■ **WHAT YOU ARE ASKED TO DO**:
Where the listing below has a line with "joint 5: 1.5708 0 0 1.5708", write out exactly that line and every line after it, stopping after the line with "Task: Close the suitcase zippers".

■ **THE INPUT**:
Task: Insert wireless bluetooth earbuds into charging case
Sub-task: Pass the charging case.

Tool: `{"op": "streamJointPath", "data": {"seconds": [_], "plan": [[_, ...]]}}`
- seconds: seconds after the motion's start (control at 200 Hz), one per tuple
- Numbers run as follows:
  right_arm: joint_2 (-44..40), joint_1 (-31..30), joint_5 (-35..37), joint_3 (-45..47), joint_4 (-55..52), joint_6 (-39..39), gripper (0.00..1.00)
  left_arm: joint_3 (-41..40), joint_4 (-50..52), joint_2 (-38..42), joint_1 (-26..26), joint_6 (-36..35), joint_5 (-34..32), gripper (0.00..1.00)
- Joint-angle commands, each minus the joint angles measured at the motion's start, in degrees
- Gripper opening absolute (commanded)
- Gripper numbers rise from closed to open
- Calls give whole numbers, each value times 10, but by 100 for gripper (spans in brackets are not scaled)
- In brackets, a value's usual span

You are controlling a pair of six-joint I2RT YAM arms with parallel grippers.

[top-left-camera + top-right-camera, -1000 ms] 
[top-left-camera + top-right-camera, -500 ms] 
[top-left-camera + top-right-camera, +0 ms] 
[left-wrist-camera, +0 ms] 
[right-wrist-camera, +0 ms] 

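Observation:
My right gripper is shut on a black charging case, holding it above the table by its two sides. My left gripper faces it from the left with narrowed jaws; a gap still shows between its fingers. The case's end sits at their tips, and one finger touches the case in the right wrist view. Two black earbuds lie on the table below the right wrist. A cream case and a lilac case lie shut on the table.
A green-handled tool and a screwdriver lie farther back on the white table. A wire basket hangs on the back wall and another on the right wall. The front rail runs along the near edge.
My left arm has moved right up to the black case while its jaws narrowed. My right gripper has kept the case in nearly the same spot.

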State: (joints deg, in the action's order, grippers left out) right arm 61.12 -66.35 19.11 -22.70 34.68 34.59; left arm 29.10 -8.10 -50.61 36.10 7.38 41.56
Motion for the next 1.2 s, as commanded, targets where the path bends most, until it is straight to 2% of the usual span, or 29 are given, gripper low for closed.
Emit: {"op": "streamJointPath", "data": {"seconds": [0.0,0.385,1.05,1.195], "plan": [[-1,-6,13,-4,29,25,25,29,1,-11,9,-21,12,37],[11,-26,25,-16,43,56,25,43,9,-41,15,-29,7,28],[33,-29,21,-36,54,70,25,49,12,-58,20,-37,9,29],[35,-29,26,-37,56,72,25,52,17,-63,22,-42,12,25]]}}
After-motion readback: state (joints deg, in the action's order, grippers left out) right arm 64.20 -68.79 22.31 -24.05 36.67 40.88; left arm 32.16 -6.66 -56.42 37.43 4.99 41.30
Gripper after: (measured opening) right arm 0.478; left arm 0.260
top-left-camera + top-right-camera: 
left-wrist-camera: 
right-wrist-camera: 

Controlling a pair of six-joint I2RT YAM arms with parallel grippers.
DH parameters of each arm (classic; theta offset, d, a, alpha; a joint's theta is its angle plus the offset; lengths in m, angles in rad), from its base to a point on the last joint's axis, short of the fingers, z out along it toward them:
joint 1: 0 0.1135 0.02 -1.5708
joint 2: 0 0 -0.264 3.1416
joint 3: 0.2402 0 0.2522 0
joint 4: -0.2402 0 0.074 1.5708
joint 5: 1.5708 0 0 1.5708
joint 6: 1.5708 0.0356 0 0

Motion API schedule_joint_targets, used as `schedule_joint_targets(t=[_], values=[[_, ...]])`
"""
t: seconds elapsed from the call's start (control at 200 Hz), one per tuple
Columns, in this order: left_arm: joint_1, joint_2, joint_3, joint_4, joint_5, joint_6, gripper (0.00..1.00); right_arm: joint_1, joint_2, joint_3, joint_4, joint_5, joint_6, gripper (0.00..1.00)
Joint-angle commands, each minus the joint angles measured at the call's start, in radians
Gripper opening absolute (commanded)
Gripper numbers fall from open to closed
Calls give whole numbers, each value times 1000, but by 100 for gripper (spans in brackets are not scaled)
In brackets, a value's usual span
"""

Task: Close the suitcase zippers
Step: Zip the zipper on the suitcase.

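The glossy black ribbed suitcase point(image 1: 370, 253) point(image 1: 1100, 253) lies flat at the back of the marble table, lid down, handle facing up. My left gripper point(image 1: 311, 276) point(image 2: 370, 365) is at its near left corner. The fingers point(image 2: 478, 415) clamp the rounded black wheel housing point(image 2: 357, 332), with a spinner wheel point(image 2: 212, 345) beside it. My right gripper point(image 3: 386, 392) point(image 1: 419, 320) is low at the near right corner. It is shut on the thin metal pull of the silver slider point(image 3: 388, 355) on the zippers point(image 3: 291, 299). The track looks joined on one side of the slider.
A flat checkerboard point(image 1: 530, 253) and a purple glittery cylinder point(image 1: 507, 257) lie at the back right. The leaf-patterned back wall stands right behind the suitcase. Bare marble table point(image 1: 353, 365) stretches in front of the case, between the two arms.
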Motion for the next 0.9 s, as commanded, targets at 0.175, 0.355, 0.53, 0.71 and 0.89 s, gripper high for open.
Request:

■ **OUTPUT**:
joint 5: 1.5708 0 0 1.5708
joint 6: 1.5708 0.0356 0 0

Motion API schedule_joint_targets, used as `schedule_joint_targets(t=[_], values=[[_, ...]])`
"""
t: seconds elapsed from the call's start (control at 200 Hz), one per tuple
Columns, in this order: left_arm: joint_1, joint_2, joint_3, joint_4, joint_5, joint_6, gripper (0.00..1.00); right_arm: joint_1, joint_2, joint_3, joint_4, joint_5, joint_6, gripper (0.00..1.00)
Joint-angle commands, each minus the joint angles measured at the call's start, in radians
Gripper opening absolute (commanded)
Gripper numbers fall from open to closed
Calls give whole numbers, each value times 1000, but by 100 for gripper (spans in brackets are not scaled)
In brackets, a value's usual span
"""

Task: Close the suitcase zippers

Work on this exercise is complete.